By Michelle Erica Green
Posted at April 26, 2003 - 2:23 AM GMT

See Also: 'Horizon' Episode Guide

Plot Summary: Travis Mayweather learns that his family's cargo vessel, the Horizon, will be nearby when Enterprise approaches a system with two gas giants that Admiral Forrest has sent them to study. The ensign asks permission to go for a visit, which the captain grants, but before he can leave, he hears from his mother that his father has passed away. On the Horizon, Travis' brother Paul Mayweather has become acting captain since their father's death, but things have not gone smoothly and they missed an important rendezvous with the Orions.

Travis offers to make modifications to the Horizon's engines and guidance systems but Paul is wary and resentful, fearing that his brother will disappear for another four years, leaving them with systems that are of no use to them. When unknown aliens attack the ship and leave a mine behind on a nacelle, Paul believes that they should turn over their cargo and run, but Travis insists that the aliens will just victimize other cargo vessels if they capitulate without a fight. He wants to make modifications that would allow the Horizon to disable the aliens, but Paul refuses to let his prodigal brother put their ship and crew in danger, threatening to confine Mayweather to his quarters when he begins work on the ship without permission.

Meanwhile, back on Enterprise, Tucker has arranged for consecutive showings of the Frankenstein films to avoid boredom while traveling to the gas giants. He invites T'Pol, who is at first reluctant to subject herself to horror movies, but Archer asks her to have dinner with him and then accompany him to the first film and she agrees. Afterwards both men are a bit sorry that they dragged her to the movies, for T'Pol sees the oppression of Frankenstein's creation as a metaphor for human fear and persecution of difference; she says that she will recommend the films to Ambassador Soval.
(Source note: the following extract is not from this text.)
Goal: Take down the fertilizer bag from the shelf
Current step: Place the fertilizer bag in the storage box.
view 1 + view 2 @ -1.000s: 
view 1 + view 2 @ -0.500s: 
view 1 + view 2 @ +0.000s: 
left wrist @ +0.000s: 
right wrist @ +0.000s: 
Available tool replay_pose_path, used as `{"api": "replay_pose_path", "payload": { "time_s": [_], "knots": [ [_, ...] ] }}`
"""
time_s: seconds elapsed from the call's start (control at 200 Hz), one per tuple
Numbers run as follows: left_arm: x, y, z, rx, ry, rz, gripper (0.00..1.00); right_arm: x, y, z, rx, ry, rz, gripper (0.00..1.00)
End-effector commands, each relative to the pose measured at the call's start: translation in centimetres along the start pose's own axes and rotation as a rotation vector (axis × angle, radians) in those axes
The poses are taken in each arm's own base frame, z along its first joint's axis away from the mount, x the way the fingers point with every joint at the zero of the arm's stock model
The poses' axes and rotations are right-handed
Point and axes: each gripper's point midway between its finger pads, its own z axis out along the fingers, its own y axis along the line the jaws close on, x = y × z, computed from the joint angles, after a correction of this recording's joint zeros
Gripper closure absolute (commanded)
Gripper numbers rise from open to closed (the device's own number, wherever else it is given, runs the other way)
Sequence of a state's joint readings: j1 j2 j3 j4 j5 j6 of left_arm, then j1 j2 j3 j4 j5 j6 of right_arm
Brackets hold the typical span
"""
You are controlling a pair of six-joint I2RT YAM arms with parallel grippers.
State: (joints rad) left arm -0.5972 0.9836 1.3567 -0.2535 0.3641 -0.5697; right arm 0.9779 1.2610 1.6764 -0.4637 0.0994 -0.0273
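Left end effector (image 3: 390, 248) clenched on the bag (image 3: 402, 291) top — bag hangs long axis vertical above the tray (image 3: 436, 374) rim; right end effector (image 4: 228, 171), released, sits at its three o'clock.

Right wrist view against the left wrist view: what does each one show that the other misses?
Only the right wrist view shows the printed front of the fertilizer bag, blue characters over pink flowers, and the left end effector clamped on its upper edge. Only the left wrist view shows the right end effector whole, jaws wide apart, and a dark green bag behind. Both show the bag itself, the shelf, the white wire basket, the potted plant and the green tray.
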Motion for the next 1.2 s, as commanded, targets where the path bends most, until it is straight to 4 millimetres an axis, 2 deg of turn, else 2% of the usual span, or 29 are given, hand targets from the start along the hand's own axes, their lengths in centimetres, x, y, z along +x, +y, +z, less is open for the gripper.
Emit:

When the Horizon is attacked by an alien captain determined to capture the ship as well as the cargo, Paul asks Travis to bring his modifications online and help fight the threat. The alien vessel is disabled and Paul asks for a subspace postcard from Mayweather's future travels. When Archer asks Mayweather how his family is doing, Mayweather says, "Never better."


Analysis: It's a terrible thing to admit, but we've seen so little of Travis Mayweather over the past two seasons that I was starting to wonder whether there was a problem with Anthony Montgomery's acting. "Horizon", however, proves that that isn't the case; he gives a powerful, emotional performance weeping over Mayweather's father's death and he generates nice chemistry with both Joan Pringle, who plays his mother, and Corey Mendell Parker, who plays Paul. Montgomery's posture and gestures subtly indicate that Mayweather is a military officer, not civilian cargo crew. He plays a conflicted mix of nostalgic and out-of-place in Mayweather's childhood quarters.

So why do we still know next to nothing about Mayweather, even after an episode largely focused on him and his family? We see at the start that he likes to hang around in Zero-G...well, we knew that last season. We learn that he always dreamed of exploring, that as a child he made star charts, and that he feels guilt over his father's wish that he remain on a cargo vessel when he went off to Starfleet...well, we knew all of that too. Now we see the rather predictable development that the brother who stayed behind resents him and doesn't want his enthusiastic help. There's a momentary tease when it looks like we might learn that he once had a girlfriend, or at least a female best friend, but it turns out to be a tease, for we only learn from her things already suggested by the events of the episode.

If Mayweather is meant to be the Sulu of Enterprise, since Sato is evidently its Uhura most weeks, it would be a pity. But if that's the case then why do episodes focused on them at all? There's a real chance to show what Mayweather's childhood was like -- to see him interacting with admiring kids on the Horizon, to learn about the people he grew up with and fought with and dated, to have his mother act not as a strong stereotype for her son but to see the unhappiness and guilt she must surely feel, as the ship's medic, at her inability to have saved her husband of many years and to have failed to prepare her son for the difficult job he has had to accept. These people are barely characters, and it's certainly no fault of the actors.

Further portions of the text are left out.